# What is expected:
Please give back, word for word, only the lines starting at the one containing "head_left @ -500" and ending at the one containing "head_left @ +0" within the material below.

# Source material:

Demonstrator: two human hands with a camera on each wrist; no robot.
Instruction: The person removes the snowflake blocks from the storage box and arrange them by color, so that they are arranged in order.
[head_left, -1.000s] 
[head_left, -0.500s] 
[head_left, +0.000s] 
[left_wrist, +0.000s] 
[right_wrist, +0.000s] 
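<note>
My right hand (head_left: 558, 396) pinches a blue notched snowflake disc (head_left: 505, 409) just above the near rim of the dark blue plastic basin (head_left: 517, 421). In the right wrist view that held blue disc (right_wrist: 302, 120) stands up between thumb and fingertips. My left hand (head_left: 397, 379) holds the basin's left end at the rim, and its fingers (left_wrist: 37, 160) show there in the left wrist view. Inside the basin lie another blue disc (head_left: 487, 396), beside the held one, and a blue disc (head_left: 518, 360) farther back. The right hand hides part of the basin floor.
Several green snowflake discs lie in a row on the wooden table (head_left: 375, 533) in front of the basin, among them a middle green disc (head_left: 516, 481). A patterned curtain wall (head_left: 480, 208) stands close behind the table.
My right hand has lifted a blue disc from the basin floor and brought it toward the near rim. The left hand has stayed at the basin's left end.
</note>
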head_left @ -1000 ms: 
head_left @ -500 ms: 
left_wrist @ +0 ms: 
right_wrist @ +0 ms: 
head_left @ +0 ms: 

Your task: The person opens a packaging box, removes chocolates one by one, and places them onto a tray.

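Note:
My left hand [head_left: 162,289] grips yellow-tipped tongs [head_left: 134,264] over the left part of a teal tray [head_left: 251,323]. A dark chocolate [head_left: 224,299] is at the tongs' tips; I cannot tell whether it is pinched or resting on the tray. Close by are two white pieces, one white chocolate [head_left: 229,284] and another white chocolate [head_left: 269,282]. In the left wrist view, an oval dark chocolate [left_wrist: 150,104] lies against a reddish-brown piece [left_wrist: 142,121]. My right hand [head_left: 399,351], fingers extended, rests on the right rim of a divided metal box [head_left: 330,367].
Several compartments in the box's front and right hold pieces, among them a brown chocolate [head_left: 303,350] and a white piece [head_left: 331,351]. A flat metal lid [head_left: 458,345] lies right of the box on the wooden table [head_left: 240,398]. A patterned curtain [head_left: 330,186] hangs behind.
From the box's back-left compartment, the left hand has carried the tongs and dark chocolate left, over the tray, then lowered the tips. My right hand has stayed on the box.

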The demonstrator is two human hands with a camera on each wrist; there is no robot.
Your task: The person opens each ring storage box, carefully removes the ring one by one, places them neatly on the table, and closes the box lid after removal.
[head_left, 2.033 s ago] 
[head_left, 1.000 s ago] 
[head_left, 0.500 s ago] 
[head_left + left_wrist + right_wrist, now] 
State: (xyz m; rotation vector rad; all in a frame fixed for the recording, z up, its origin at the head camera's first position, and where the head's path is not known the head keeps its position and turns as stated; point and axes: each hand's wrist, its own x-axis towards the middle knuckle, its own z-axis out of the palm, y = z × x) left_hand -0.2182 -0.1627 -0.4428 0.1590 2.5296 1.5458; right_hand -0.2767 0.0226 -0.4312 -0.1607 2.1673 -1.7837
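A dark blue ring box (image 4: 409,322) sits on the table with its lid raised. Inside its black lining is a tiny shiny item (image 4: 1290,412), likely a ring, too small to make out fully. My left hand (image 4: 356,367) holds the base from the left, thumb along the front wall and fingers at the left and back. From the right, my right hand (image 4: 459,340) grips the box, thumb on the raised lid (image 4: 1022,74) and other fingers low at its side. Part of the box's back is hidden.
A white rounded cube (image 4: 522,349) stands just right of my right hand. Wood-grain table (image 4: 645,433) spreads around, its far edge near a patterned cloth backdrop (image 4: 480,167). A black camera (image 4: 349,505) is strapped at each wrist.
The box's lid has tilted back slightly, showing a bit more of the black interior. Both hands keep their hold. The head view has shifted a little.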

# Exercise result:
head_left @ -500 ms: 
left_wrist @ +0 ms: 
right_wrist @ +0 ms: 
head_left @ +0 ms: 

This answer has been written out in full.